Path: utzoo!utgpu!watserv1!watmath!att!att!linac!pacific.mps.ohio-state.edu!zaphod.mps.ohio-state.edu!wuarchive!udel!haven!mimsy!chris
From: chris@mimsy.umd.edu (Chris Torek)
Newsgroups: comp.unix.programmer
Subject: Re: ndbm won't cut it, what now?
Message-ID: <27794@mimsy.umd.edu>
Date: 18 Nov 90 17:53:53 GMT
References: <1990Nov11.111118.21856@cs.umn.edu> <2300@sixhub.UUCP> <1990Nov16.145542.22326@iecc.cambridge.ma.us>
Organization: U of Maryland, Dept. of Computer Science, Coll. Pk., MD 20742
Lines: 192

>In article <RANG.90Nov15214357@nexus.cs.wisc.edu> rang@cs.wisc.edu
>(Anton Rang) writes:
>>... I thought the original poster meant 'multiple keys' in the
>>sense of one record having several access paths to it.

(This was the impression I got as well.)

In article <1990Nov16.145542.22326@iecc.cambridge.ma.us>
johnl@iecc.cambridge.ma.us (John R. Levine) writes:
>You can fake it by making one key the primary key and storing the actual data
>in its record.  The secondary keys point to the primary key.  To keep sizes
>down you might want to make the primary key something small and boring like a
>three or four byte serial number. 
>
>Logically each key type is in a separate file, but you can combine them into
>one big dbm file using the prefix byte trick.  It's gross, but no grosser
>than what real data bases do every day.

You also need to store the `next serial number', so you have to reserve a
key for this as well.  This is indeed rather gross.

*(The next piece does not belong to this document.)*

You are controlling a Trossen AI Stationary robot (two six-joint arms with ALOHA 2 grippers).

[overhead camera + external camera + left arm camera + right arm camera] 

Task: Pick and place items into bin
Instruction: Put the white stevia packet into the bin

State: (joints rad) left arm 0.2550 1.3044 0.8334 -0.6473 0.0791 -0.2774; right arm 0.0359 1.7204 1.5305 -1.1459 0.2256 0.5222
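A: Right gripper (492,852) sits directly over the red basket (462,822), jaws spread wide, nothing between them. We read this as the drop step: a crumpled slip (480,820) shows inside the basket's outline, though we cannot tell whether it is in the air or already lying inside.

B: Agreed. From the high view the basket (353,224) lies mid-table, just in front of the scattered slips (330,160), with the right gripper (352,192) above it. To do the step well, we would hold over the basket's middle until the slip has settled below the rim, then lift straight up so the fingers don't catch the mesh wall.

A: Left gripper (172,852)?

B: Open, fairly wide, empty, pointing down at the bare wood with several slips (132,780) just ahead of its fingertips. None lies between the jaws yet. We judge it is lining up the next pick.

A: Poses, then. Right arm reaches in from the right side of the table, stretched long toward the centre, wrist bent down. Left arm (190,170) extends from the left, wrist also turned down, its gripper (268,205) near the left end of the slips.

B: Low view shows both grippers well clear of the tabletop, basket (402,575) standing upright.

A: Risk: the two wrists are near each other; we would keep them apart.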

A few years ago I thought about this problem for a while, and came up with
a different idea based on the same hashing technique.  To explain it I need
to describe the idea behind dbm.

The way dbm works is to take each `key' string and turn it into a
32-bit number, something like a CRC-32 or a checksum.  This number is
not necessarily unique (two different strings will produce the same
32-bit value) but collisions should be rare, if the string-to-number
algorithm is chosen carefully.  In any case, the same string always
produces the same number.

Now to store a `datum', we turn its `key' into our 32 bit number.  This
number is taken as the block number in a file of blocks (typically 4096
bytes each).  To avoid starting out with 2^32 blocks, we ignore `some'
of the bits in this number.  Initially we ignore *all* the bits,
storing all key/datum pairs in block 0; as the database grows, we
ignore fewer bits.  We can leave a binary decision tree behind as a
record of when we stopped ignoring each bit.  This `tree' is simply a
string of bits, 0 where we are still ignoring, and 1 where we are
not.  Given a key hash `h', we start by saying `ignore all the bits',
then we ignore fewer bits as long as bit (h&mask)+mask is set:

	/*
	 * NB: the following is `off the top of my head'.
	 * It may contain errors.
	 */
	hash = calchash(key);
	for (hmask = 0; bit(map, (hash & hmask) + hmask) != 0;
	     hmask = (hmask << 1) | 1)
		/* void */;

Now if the key is anywhere in the database, it is in the block whose
number is (hash & hmask).  The datum for that key is stored immediately
after the key, so all we have to do is read that block and march
through every even-numbered entry, comparing against the key.  If there
is a match, return the corresponding odd-numbered entry.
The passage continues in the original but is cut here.